Mas nada disto retira um milímetro de competência a Mourinho.
Quanto ao Pepe , já devia ter sido irradiado do futebol. E espero que o actual seleccionador nacional não o convoque para o Euro.

De Anónimo Desconhecido a 19 de Janeiro de 2012 às 16:03
O Mourinho não era treinador do Chelsea nessa eliminatória com o Barça, era o Hiddink.

De José da Xã a 19 de Janeiro de 2012 às 23:36
Caro Anónimo,

não estava falar desse jogo, de tão má memória para o Chelsea , mas de outro em 2006, conforme pode comprovar aqui: http://www.zerozero.pt /jogo.php?id=215211, em que um defesa do Chelsea foi expulso quase no início do jogo e o Chelsea acabou por perder por 2-1 em casa.

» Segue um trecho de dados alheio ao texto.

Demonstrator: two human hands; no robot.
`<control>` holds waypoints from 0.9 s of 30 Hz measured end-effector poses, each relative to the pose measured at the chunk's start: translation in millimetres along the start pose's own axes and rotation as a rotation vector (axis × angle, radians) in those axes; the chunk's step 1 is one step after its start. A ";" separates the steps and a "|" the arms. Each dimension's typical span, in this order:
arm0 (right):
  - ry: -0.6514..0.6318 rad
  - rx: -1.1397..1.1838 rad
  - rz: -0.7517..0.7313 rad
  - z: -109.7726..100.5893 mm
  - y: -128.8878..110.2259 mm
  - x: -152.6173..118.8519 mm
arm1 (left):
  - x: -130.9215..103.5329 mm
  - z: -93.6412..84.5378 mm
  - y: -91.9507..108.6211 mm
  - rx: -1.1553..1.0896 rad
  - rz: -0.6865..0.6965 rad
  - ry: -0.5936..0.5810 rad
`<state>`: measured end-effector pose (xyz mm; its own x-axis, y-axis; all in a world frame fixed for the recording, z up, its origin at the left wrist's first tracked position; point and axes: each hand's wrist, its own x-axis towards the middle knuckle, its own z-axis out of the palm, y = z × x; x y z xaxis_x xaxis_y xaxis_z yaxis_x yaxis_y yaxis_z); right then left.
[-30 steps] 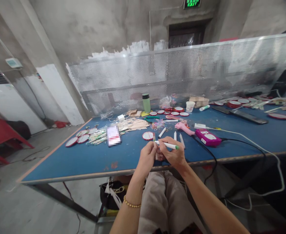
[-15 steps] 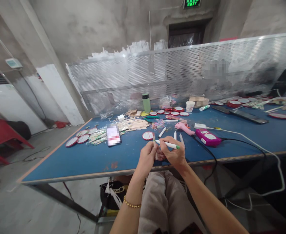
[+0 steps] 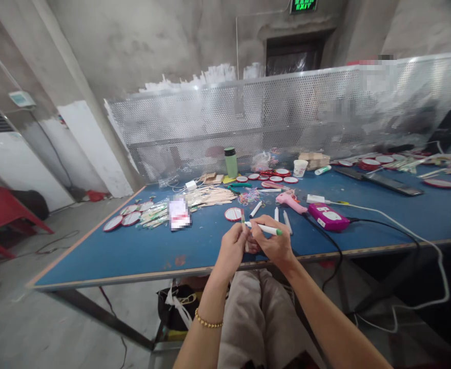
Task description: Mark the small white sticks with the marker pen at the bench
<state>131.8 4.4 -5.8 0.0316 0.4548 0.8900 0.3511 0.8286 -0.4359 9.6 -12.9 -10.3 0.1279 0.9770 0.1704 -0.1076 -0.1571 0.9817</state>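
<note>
My left hand is closed on a flat wooden stick, held upright near the table's front edge. Between the fingers of my right hand is a white marker pen with a green end. Its tip points left at the stick, touching it or very close. Just beyond the stick lies a round white disc with a red rim. Several other white markers rest on the table past my right hand.
A pink glue gun and a purple device with cables lie to the right. Loose wooden sticks are heaped at the left. Farther back stand a green bottle and a paper cup before a perforated metal screen.
The marker has shifted very slightly against the stick, and green colour shows on the stick's upper part. My left hand holds its place.
</note>
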 end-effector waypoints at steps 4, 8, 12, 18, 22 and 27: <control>0.001 -0.016 0.002 -0.3 -0.2 -0.2 | 0.4 0.0 -0.5 -0.015 -0.007 -0.003; 0.023 -0.027 0.012 -1.0 -1.3 -0.3 | 0.3 -0.2 -1.1 -0.012 -0.003 -0.013; 0.005 -0.013 0.024 -0.6 -1.2 -0.6 | -0.3 -0.3 -0.9 0.004 0.007 0.003; -0.015 -0.001 0.053 -0.4 0.5 -1.0 | -0.3 0.3 0.0 0.006 0.002 -0.004; -0.023 -0.014 0.039 -1.0 -0.3 -0.5 | 0.0 -0.2 0.1 0.022 0.001 0.000; 0.031 -0.022 0.001 -0.4 -1.4 -0.4 | -0.2 -0.5 -0.4 0.009 -0.011 -0.010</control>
<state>131.7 3.0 -5.5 0.0612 0.4454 0.8933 0.3713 0.8206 -0.4345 9.1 -12.9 -10.7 0.1389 0.9772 0.1606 -0.0976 -0.1479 0.9842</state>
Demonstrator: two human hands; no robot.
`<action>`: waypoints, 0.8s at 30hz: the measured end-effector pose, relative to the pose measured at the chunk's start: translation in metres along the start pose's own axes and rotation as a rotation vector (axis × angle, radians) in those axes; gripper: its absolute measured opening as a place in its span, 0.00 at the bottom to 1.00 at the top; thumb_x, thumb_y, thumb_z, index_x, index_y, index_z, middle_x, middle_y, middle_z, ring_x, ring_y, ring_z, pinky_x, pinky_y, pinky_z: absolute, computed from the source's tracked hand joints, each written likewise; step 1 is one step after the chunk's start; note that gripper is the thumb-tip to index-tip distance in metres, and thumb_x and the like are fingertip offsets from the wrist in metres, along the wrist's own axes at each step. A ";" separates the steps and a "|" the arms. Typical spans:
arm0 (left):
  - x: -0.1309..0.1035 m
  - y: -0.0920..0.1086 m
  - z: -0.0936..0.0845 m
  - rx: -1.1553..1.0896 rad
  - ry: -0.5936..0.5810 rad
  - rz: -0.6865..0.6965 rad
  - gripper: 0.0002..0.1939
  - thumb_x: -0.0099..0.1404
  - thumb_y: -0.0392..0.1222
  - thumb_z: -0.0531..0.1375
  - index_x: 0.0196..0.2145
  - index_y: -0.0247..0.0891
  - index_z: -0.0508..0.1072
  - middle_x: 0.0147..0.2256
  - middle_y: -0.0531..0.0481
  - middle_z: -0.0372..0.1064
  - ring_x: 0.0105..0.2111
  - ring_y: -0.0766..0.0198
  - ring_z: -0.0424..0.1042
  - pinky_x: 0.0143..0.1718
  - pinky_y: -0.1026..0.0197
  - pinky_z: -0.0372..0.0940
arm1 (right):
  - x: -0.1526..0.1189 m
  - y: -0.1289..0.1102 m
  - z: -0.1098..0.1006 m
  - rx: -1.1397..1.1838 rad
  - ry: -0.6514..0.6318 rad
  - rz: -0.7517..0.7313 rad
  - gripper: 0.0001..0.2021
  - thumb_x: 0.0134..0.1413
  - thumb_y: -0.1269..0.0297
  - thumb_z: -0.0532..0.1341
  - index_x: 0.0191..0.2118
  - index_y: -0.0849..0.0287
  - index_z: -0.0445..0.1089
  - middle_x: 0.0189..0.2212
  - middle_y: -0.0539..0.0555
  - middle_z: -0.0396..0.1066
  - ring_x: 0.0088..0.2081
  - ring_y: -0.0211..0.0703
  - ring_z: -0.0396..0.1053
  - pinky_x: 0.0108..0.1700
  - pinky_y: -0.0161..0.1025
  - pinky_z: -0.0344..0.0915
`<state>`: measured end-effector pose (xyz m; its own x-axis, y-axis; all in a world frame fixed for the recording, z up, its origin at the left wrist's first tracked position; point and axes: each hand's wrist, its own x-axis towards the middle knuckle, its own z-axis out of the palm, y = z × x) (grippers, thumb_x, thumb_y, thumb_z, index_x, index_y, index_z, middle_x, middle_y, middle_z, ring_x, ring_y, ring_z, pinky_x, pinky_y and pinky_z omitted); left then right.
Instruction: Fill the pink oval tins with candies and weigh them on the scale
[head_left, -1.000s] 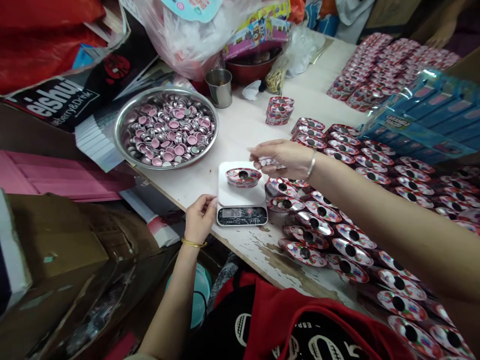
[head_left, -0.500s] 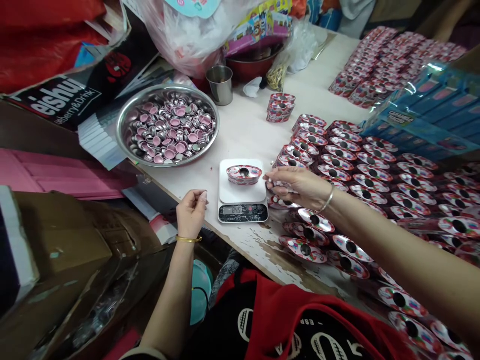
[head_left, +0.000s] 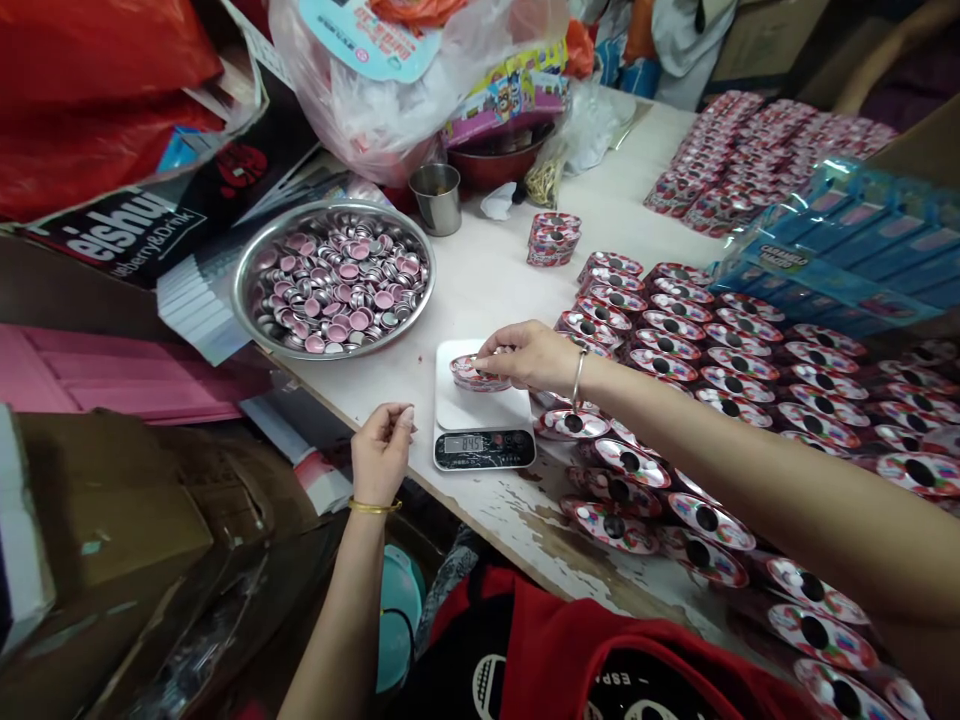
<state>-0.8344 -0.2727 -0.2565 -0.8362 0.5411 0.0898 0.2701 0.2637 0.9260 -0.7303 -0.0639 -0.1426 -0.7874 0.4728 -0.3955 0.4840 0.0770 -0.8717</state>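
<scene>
1. The right hand [head_left: 529, 358] is reaching over the scale [head_left: 480, 412], its bunched fingertips meeting at the container [head_left: 466, 378]; whether they are gripping anything is impossible to tell.
2. That container is standing on the scale's white plate, close to the bench's [head_left: 480, 270] near edge; the display is showing 845.
3. The left hand [head_left: 382, 450] is hanging beside that edge, apart from the scale, its fingers curled in and thumb pressing against them.
4. Other containers [head_left: 742, 362] are filling rows toward the bench's right side.
5. The bowl [head_left: 274, 336] is holding discs [head_left: 349, 270] at the left edge.
</scene>
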 end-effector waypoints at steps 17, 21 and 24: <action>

De Anónimo Desconhecido a 20 de Janeiro de 2012 às 10:13
Lembro-me desse jogo, mas isso já é mais rebuscado, esse era "outro" Barcelona, e não tenho ideia de ter sido a arbitragem a decidir essa partida. Mas esse Barça não era nem de perto a "melhor equipa da História", a que o actual se pode candidatar. Mas entendo a sua argumentação, só não concordo com ela, acho que o problema do Mourinho é mesmo com o Guardiola, não um problema de índole pessoal, mas de se sentir numa posição secundária em relação a ele, e de ver que dificilmente ficará na História com o mesmo brilhantismo do Espanhol.

De Pudget a 19 de Janeiro de 2012 às 11:19
Este artigo so peca por ser tremendamente faccioso, quase parece inveja!!!!!

De PALAVROSSAVRVS REX a 19 de Janeiro de 2012 às 12:08
Mas eu pergunto: que se há-de fazer para parar o Barcelona e aos seus 73% de posse absoluta de bola?!

A menos que passe pela cabeça de Mourinho imitar exactamente a perfeição dos catalães, não se percebe como pará-los.

Quanto a mim, efectivamente vale tudo para parar o Barcelona [dentro das leis do jogo, claro!] Ainda não vi esse "Tudo".

De Hugo a 19 de Janeiro de 2012 às 16:49
Se vamos por ai entao temos de falar no Ovebro sem o qual este ciclo de vitorias nao teria sido o mesmo. E sim foi um festival na primeira mao por muito que queira falar de um fora de jogo de mm.